**What is being asked**
Without the pictures, repeat the listing character for character.

**Source material**
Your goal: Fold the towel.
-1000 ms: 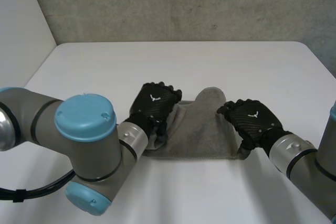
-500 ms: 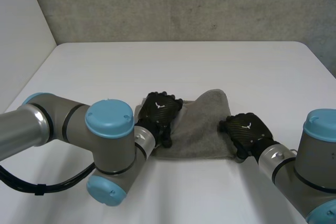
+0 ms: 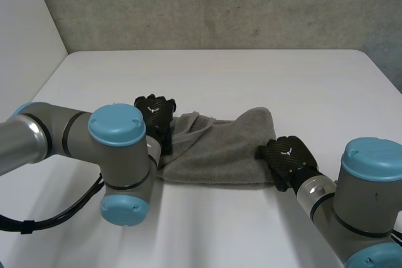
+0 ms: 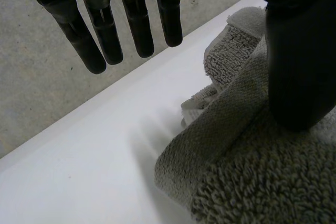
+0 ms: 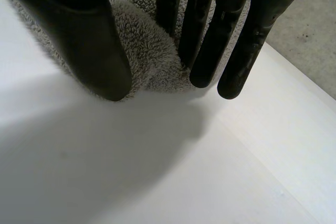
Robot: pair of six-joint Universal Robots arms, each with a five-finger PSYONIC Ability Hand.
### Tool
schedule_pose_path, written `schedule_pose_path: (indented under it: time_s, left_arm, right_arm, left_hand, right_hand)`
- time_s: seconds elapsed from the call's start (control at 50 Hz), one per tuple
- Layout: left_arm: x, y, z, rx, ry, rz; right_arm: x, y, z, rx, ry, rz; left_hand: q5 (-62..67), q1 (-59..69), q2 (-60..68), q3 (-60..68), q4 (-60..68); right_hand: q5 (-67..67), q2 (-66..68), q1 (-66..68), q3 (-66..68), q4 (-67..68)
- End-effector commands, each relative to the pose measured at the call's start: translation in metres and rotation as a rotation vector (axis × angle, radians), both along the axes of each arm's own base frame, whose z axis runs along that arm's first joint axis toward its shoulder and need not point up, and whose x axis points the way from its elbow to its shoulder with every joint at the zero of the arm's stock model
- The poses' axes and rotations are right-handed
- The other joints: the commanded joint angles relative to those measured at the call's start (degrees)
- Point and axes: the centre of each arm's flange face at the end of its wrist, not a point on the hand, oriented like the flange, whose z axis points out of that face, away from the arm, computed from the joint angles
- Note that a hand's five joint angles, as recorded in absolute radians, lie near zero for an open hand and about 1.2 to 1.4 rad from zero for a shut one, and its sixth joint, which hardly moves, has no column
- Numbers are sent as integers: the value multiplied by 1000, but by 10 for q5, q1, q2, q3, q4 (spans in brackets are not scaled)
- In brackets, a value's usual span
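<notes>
The grey towel [image 3: 220, 152] lies rumpled and stretched sideways on the white table [image 3: 220, 76]. My left hand [image 3: 154, 116] is at the towel's left end. In the left wrist view its thumb [image 4: 299, 51] presses on the towel [image 4: 252, 171], while its straight fingers [image 4: 105, 30] hang over bare table beyond the cloth's edge. My right hand [image 3: 286, 157] is at the towel's near right corner. In the right wrist view a bulge of towel [image 5: 144, 51] sits pinched between the thumb [image 5: 89, 35] and the fingers [image 5: 202, 40].
Both grey arms reach in low from the near side, their elbows with light-blue caps [image 3: 116, 123] [image 3: 374, 158] close to the towel. A grey wall [image 3: 220, 4] stands behind the table's far edge. White table [image 5: 184, 171] lies beyond the right fingertips.
My left hand has moved left and away, drawing the towel's left end out so the cloth lies wider. My right hand has slid nearer and closed its fingers on the right corner.
</notes>
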Motion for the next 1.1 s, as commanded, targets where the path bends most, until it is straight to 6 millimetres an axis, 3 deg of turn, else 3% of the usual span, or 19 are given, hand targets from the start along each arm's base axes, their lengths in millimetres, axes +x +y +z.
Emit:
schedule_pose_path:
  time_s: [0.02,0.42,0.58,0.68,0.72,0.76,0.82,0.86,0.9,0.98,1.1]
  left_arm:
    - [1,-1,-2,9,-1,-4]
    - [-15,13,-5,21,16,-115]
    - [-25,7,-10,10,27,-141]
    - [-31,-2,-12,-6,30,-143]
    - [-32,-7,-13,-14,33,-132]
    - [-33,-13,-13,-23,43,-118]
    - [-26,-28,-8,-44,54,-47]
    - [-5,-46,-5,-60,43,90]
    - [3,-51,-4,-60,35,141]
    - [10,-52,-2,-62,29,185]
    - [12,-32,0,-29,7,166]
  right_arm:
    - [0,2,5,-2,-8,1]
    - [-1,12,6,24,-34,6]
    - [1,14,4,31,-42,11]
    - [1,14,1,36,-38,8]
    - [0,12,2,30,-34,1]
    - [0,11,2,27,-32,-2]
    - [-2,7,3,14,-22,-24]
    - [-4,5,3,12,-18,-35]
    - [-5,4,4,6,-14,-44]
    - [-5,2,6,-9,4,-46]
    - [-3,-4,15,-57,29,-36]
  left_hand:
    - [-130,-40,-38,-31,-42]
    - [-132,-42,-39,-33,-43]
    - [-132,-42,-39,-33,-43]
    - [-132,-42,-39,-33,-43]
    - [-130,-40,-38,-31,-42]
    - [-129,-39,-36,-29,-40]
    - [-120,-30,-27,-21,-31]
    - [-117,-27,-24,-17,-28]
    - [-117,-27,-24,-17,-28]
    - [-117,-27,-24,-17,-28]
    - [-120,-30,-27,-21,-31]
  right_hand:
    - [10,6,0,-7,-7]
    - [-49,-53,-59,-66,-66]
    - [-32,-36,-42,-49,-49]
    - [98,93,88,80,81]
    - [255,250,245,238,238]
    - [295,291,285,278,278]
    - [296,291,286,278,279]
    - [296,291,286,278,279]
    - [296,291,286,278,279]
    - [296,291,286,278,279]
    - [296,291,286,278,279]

**The completed task**
Your goal: Fold the towel.
-1000 ms: 
-500 ms: 
+0 ms: 
+0 ms: 
+0 ms: 
Robot: pair of six-joint Universal Robots arms, each with a five-finger PSYONIC Ability Hand.
### Tool
schedule_pose_path, written `schedule_pose_path: (indented under it: time_s, left_arm, right_arm, left_hand, right_hand)`
- time_s: seconds elapsed from the call's start (control at 50 Hz), one per tuple
- Layout: left_arm: x, y, z, rx, ry, rz; right_arm: x, y, z, rx, ry, rz; left_hand: q5 (-62..67), q1 (-59..69), q2 (-60..68), q3 (-60..68), q4 (-60..68); right_hand: q5 (-67..67), q2 (-66..68), q1 (-66..68), q3 (-66..68), q4 (-67..68)
- End-effector commands, each relative to the pose measured at the call's start: translation in metres and rotation as a rotation vector (axis × angle, radians), both along the axes of each arm's own base frame, whose z axis runs along that arm's first joint axis toward its shoulder and need not point up, and whose x axis points the way from its elbow to its shoulder with every joint at the zero of the arm's stock model
- The poses' axes and rotations are right-handed
- The other joints: the commanded joint angles relative to those measured at the call's start (degrees)
- Point and axes: the centre of each arm's flange face at the end of its wrist, not a point on the hand, oriented like the flange, whose z axis points out of that face, away from the arm, computed from the joint angles
- Note that a hand's five joint angles, as recorded in absolute radians, lie near zero for an open hand and about 1.2 to 1.4 rad from zero for a shut one, and its sixth joint, which hardly moves, has no column
- Numbers are sent as integers: the value multiplied by 1000, but by 10 for q5, q1, q2, q3, q4 (spans in brackets are not scaled)
- In brackets, a value's usual span
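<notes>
The grey towel [image 3: 220, 152] lies rumpled and stretched sideways on the white table [image 3: 220, 76]. My left hand [image 3: 154, 116] is at the towel's left end. In the left wrist view its thumb [image 4: 299, 51] presses on the towel [image 4: 252, 171], while its straight fingers [image 4: 105, 30] hang over bare table beyond the cloth's edge. My right hand [image 3: 286, 157] is at the towel's near right corner. In the right wrist view a bulge of towel [image 5: 144, 51] sits pinched between the thumb [image 5: 89, 35] and the fingers [image 5: 202, 40].
Both grey arms reach in low from the near side, their elbows with light-blue caps [image 3: 116, 123] [image 3: 374, 158] close to the towel. A grey wall [image 3: 220, 4] stands behind the table's far edge. White table [image 5: 184, 171] lies beyond the right fingertips.
My left hand has moved left and away, drawing the towel's left end out so the cloth lies wider. My right hand has slid nearer and closed its fingers on the right corner.
</notes>
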Motion for the next 1.1 s, as commanded, targets where the path bends most, until it is straight to 6 millimetres an axis, 3 deg of turn, else 3% of the usual span, or 19 are given, hand targets from the start along each arm's base axes, their lengths in millimetres, axes +x +y +z.
Emit:
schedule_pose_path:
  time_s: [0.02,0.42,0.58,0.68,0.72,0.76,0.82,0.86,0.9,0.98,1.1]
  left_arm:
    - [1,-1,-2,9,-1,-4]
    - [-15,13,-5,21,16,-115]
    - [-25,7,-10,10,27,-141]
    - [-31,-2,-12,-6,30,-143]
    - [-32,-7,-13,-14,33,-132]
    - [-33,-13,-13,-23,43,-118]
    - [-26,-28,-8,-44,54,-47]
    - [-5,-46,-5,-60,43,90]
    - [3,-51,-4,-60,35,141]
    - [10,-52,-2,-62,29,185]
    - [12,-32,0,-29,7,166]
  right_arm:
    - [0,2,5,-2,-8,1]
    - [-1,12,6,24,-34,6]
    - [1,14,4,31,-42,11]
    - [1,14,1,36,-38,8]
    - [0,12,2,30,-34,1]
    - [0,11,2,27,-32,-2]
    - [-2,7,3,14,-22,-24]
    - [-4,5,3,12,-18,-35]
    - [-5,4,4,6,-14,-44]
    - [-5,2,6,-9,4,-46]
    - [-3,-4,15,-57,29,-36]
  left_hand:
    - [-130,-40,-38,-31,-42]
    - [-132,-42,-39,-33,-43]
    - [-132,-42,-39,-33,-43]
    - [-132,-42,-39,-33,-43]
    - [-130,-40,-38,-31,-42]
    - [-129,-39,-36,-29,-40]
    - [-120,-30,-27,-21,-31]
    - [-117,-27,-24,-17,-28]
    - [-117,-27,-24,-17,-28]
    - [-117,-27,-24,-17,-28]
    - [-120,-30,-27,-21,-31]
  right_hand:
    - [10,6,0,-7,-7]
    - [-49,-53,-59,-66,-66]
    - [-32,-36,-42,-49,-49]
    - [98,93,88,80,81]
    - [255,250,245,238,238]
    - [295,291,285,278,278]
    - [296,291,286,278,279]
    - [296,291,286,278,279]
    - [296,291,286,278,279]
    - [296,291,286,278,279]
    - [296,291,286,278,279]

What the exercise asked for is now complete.